Fractured Faiths: Spanish Judaism, The Inquisition, and New World Identities
When the Inquisition reached New Spain, some Jews fled to what is today New Mexico to live as Crypto-Jews. Secret religious practices were maintained mostly by the women. This groundbreaking exhibit displays 175 items documenting Jewish heritage and persecution—at least 85 objects, 45 books, 20 documents, 12 paintings and 15 photos—from museums and private collections in Spain, Mexico and the United States.
On display are shackles from a prison in Mexico City, a miniature Purim grogger disguised as a Mexican noisemaker and a painting with an Inquisition emblem, all from the 1600s. Also exhibited is a rare Edict of Expulsion from Spain. May 22 to December at the New Mexico History Museum in Santa Fe.
Dr. Janet Eigner says
This heads up and this exhibit at the NM History Museum sounds important and fascinating.
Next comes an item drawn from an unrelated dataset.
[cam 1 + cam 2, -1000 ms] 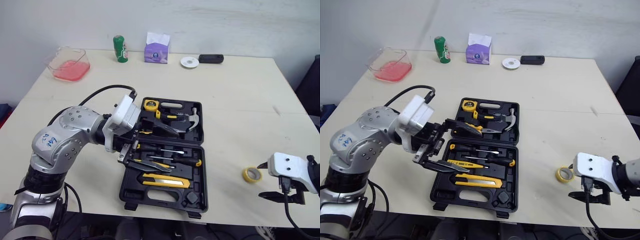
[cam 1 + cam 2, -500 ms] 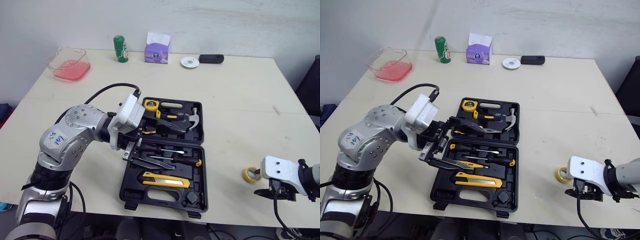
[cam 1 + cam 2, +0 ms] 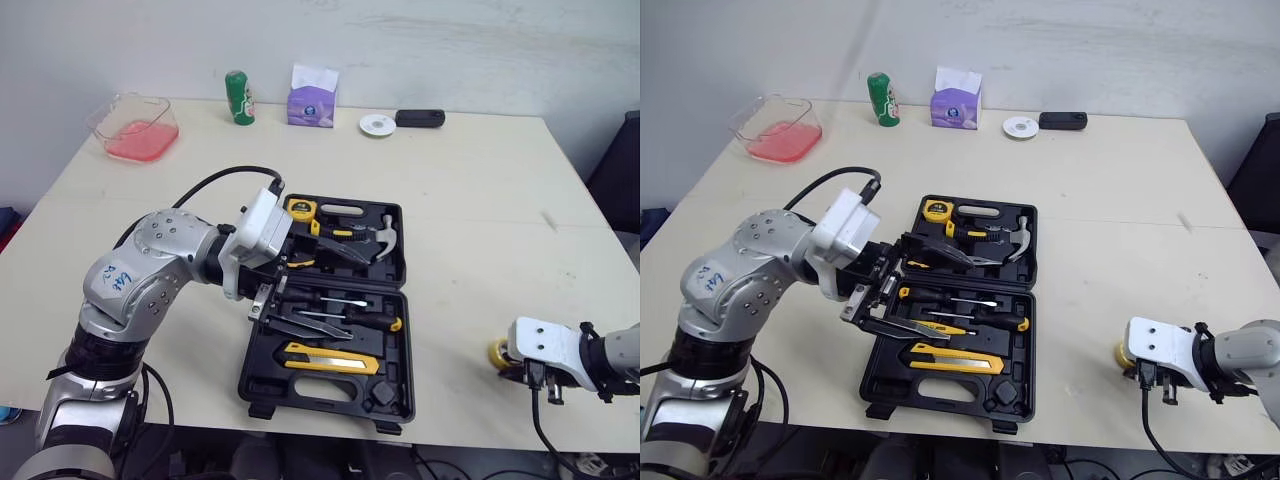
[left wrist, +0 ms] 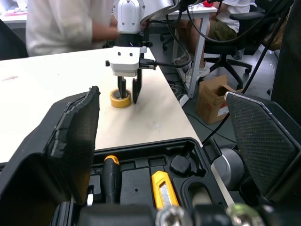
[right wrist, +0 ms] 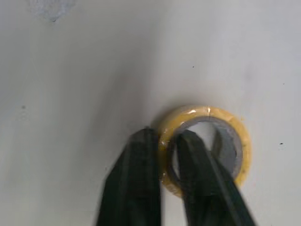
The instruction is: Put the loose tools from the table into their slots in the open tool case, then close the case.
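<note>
The black tool case lies open in the middle of the table, holding a tape measure, a hammer, screwdrivers and a yellow utility knife. My left gripper stands open over the case's left edge, with nothing between its fingers. A yellow tape roll lies on the table near the front right edge. My right gripper points down at it and is shut on its wall, one finger inside the hole and one outside. The left wrist view shows that grip too, on the tape roll.
Along the back edge stand a clear container of red liquid, a green can, a purple tissue box, a white disc and a black device. Beyond the table's right side are a seated person and a cardboard box.
My right gripper has come down over the yellow tape roll and shut on its wall. My left gripper has shifted slightly toward the back of the case and stays open.
</note>
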Motion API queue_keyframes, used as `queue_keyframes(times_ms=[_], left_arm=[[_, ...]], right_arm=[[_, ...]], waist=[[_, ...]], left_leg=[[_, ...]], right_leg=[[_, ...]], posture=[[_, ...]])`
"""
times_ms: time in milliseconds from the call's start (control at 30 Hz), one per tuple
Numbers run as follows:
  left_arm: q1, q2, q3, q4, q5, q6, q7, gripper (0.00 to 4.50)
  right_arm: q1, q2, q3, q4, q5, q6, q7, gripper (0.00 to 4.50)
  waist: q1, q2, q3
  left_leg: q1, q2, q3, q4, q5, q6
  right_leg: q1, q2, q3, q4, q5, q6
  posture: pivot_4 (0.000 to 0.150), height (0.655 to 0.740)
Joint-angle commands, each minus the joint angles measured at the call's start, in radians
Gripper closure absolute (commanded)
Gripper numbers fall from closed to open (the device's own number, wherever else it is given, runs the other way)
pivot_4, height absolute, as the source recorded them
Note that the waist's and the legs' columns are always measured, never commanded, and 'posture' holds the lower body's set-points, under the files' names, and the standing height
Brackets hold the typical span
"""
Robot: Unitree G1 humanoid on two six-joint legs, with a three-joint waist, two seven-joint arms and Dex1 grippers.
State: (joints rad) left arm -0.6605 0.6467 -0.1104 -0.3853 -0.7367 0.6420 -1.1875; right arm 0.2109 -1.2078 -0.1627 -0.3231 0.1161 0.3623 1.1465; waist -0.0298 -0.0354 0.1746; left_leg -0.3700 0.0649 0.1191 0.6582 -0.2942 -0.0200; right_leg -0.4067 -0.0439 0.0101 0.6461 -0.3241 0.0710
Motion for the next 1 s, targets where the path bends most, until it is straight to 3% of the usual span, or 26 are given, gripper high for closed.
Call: queue_keyframes(times_ms=[33,200,300,400,733,1000], left_arm=[[0.025,0.019,-0.005,-0.041,0.023,-0.030,-0.012,0.00],[0.082,0.062,-0.035,-0.049,0.088,-0.095,-0.056,0.00],[0.176,0.098,-0.070,-0.072,0.145,-0.151,-0.083,0.00],[0.213,0.103,-0.074,-0.112,0.144,-0.131,-0.056,0.00],[0.248,0.145,-0.088,-0.090,0.170,-0.159,-0.098,0.00],[0.235,0.132,-0.099,-0.075,0.184,-0.170,-0.103,0.00]], right_arm=[[0.001,0.007,-0.081,-0.109,0.070,0.040,0.027,4.48],[-0.025,0.015,-0.111,-0.222,0.152,0.069,0.053,4.48],[-0.190,0.076,0.053,-0.391,0.266,0.154,0.024,4.48],[-0.273,0.125,0.158,-0.450,0.310,0.216,0.006,4.48],[-0.350,0.159,0.427,-0.393,0.175,0.163,0.007,4.48],[-0.348,0.173,0.484,-0.363,0.145,0.145,0.023,4.48]], waist=[[0.002,0.001,0.000],[0.002,0.001,0.001],[-0.004,0.000,0.001],[0.002,-0.001,0.002],[0.004,-0.001,0.002],[0.003,-0.001,0.002]], left_leg=[[0.000,0.000,0.000,0.000,0.000,0.000],[0.000,0.001,-0.001,-0.001,0.000,0.000],[0.000,0.002,0.000,-0.001,0.000,-0.001],[-0.001,0.002,-0.002,-0.001,0.000,-0.001],[-0.003,0.000,-0.002,0.001,-0.006,0.010],[-0.002,0.001,-0.002,0.001,-0.006,0.009]], right_leg=[[0.000,0.000,0.000,0.000,0.000,0.000],[-0.001,0.000,0.000,0.001,0.000,-0.001],[-0.001,-0.001,0.000,0.001,0.000,-0.002],[-0.001,-0.001,-0.001,0.001,0.000,-0.003],[-0.002,-0.006,-0.003,0.000,0.000,-0.003],[-0.001,-0.004,-0.003,0.000,0.000,-0.003]], posture=[[0.150,0.7244],[0.150,0.7244],[0.150,0.7244],[0.150,0.7244],[0.150,0.7244],[0.150,0.7244]])
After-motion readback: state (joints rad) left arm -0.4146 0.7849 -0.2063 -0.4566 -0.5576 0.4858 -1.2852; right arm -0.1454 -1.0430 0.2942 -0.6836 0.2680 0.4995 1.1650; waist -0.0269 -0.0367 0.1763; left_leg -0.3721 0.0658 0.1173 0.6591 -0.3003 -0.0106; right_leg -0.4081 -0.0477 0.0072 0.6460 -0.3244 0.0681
Thanks for letting us know what is the history of so many Jewish people who had to flee the Iberian Peninsula and Mexico, yet, like the Syrian refugees of today, cannot find refuge and welcome unless they severely compromise what they have to accept as their living conditions.
Diane Joy Schmidt says
Thank you, Dr. Eigner, for your insights.
Anna Redsand says
Congratulations, Diane, on a byline in Hadassah! Better and better all the time. Glad to know about the exhibit, too.